§ WHAT IS REQUIRED
When you reach the line with "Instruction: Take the" in the data below, begin printing lines exactly, and stop once the line with "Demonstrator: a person" has been printed.

- Opening Delimiter -

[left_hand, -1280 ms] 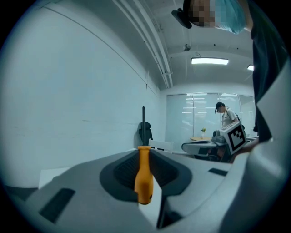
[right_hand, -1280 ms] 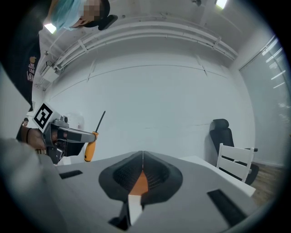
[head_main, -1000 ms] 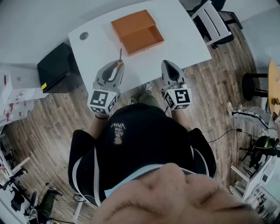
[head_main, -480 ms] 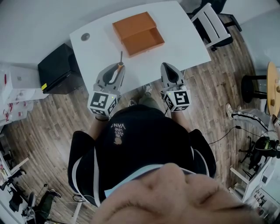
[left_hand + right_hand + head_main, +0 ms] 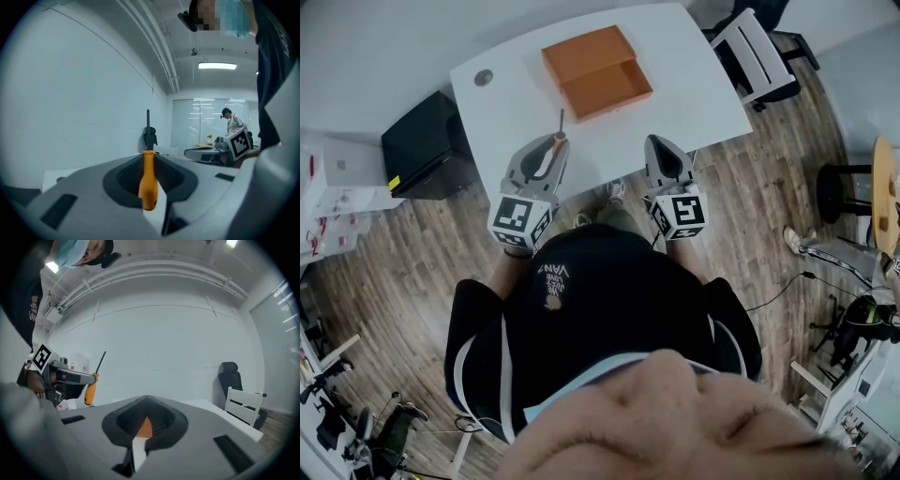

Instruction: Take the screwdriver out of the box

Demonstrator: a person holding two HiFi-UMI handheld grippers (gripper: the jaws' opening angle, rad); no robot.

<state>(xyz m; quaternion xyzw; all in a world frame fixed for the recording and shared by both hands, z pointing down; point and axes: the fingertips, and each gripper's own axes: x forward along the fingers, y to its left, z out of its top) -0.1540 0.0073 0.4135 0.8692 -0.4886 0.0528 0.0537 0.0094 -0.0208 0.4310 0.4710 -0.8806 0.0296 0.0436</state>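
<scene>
An open orange box (image 5: 596, 71) lies at the far side of the white table (image 5: 703, 84), its lid half next to the tray half. My left gripper (image 5: 552, 142) hovers at the table's near edge, shut on the orange handle of the screwdriver (image 5: 557, 139), whose dark shaft points toward the box. In the left gripper view the screwdriver (image 5: 148, 180) stands upright between the pads of the left gripper (image 5: 149, 161). My right gripper (image 5: 660, 142) is level with it at the right, shut and empty. Past the right gripper (image 5: 145, 401) a bit of the orange box (image 5: 145, 428) shows.
A black case (image 5: 422, 145) sits on the floor left of the table. A white chair (image 5: 759, 52) stands at the table's right end and a dark stool (image 5: 844, 183) further right. A round grommet (image 5: 483, 78) marks the table's left corner. A person (image 5: 232, 123) stands far off.
</scene>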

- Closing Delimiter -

§ ANSWER TO THE PROBLEM
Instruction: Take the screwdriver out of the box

Demonstrator: a person holding two HiFi-UMI handheld grippers (gripper: the jaws' opening angle, rad); no robot.

The response to this exercise is complete.